As anormalidades mitóticas podem ser quantitativas, qualitativas ou ambas. O
termo mitoses anormais refere-se a figuras mitóticas com número anormal ou
distribuição de cromossomos ou um número excessivo de fusos mitóticos,
portanto, mais de dois pólos mitóticos (mitoses multipolares). A história de
identificação de anormalidades mitóticas e cromossômicas no câncer foi
resumida por Koller (1972), que também contribuiu com muito trabalho original
neste campo. O resumo a seguir, modificado do trabalho de Koller (1972),
descreve as principais anormalidades, ilustradas na Fig. 7-22.
Defeitos no movimento dos cromossomos: A pegajosa dos cromossomos resulta
em aglomeração ou formação de pontes metásicas, impedindo a separação
adequada durante a metáfase.
Nondisjunction: A falha na separação dos cromossomos durante a anestesia
resulta em divisão desigual do complemento cromossômico entre as células
filhas.
Lag cromossômico: A defasagem cromossômica reflete a falha de alguns
cromossomos para se juntar ao movimento dos cromossomos durante ana-,
meta-, ou telófase. Em tais células, alguns cromossomos permanecem em
ambos os pólos do eixo, enquanto a maioria dos cromossomos migram para
formar a placa metafásica.
Anormalidades do fuso mitótico: Tais anormalidades resultam em mitoses
multipolares com três, quatro ou, raramente, mais conjuntos de centrômeros
(Fig. 7-23A). Talvez o exemplo mais conhecido dessas anormalidades seja a
chamada mitose tripolar (Dustin e Parmentier, 1953), frequentemente vista em
carcinoma in situ do colo uterino, mas não exclusiva desta doença (Fig. 7-23B).
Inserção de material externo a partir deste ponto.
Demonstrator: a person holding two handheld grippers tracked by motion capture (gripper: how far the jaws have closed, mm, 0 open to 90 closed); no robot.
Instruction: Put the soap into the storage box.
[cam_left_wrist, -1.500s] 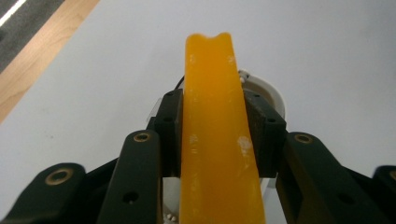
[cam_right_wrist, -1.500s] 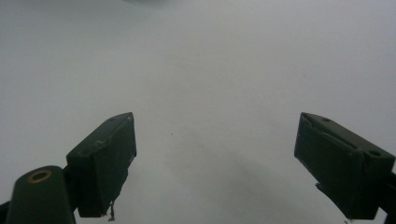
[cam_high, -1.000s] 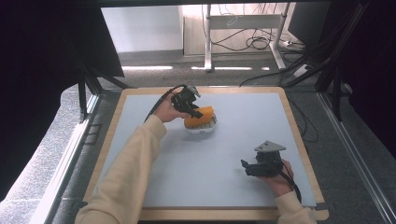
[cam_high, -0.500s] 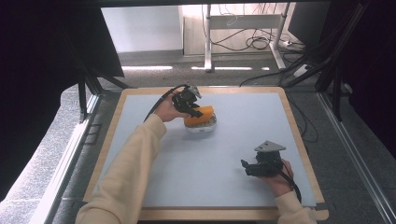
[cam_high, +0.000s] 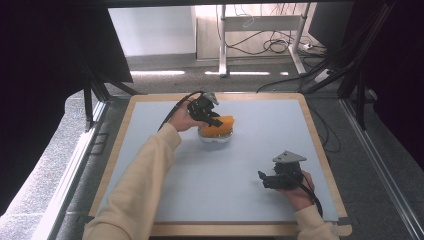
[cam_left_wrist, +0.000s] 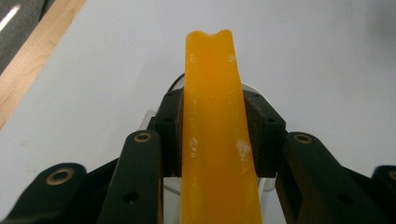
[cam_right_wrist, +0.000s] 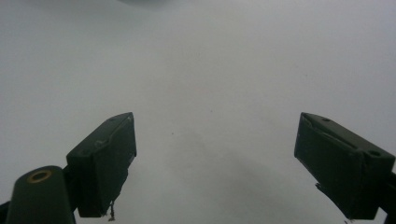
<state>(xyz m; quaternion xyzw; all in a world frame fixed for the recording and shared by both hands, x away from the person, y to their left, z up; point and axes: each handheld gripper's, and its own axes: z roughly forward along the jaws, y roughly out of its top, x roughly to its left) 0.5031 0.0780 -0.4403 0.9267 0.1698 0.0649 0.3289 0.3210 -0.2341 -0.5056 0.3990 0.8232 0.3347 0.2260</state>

Número anormal de cromossomos: Os resultados de anormalidades do fuso
mitótico são células com números anormais de cromossomos ou células
tumorais gigantescas com numerosos núcleos. As anormalidades numéricas são
mais freqüentes do que mitoses multipolares e são observadas em metáfases
de células cancerosas. Um número excessivo de cromossomos é facilmente
evidente em rosetas metásicas e raramente requerem contagem (Fig. 7-23C,D).
Embora células tumorais com um número anormal de cromossomos possam ser
viáveis, o destino das caricaturas monstruosas de células resultantes de mitoses
anormais é incerto. Eles provavelmente representam "gárgulas" mal-gengônios,
mas inócuas do câncer, sem outro futuro além de morte definitiva.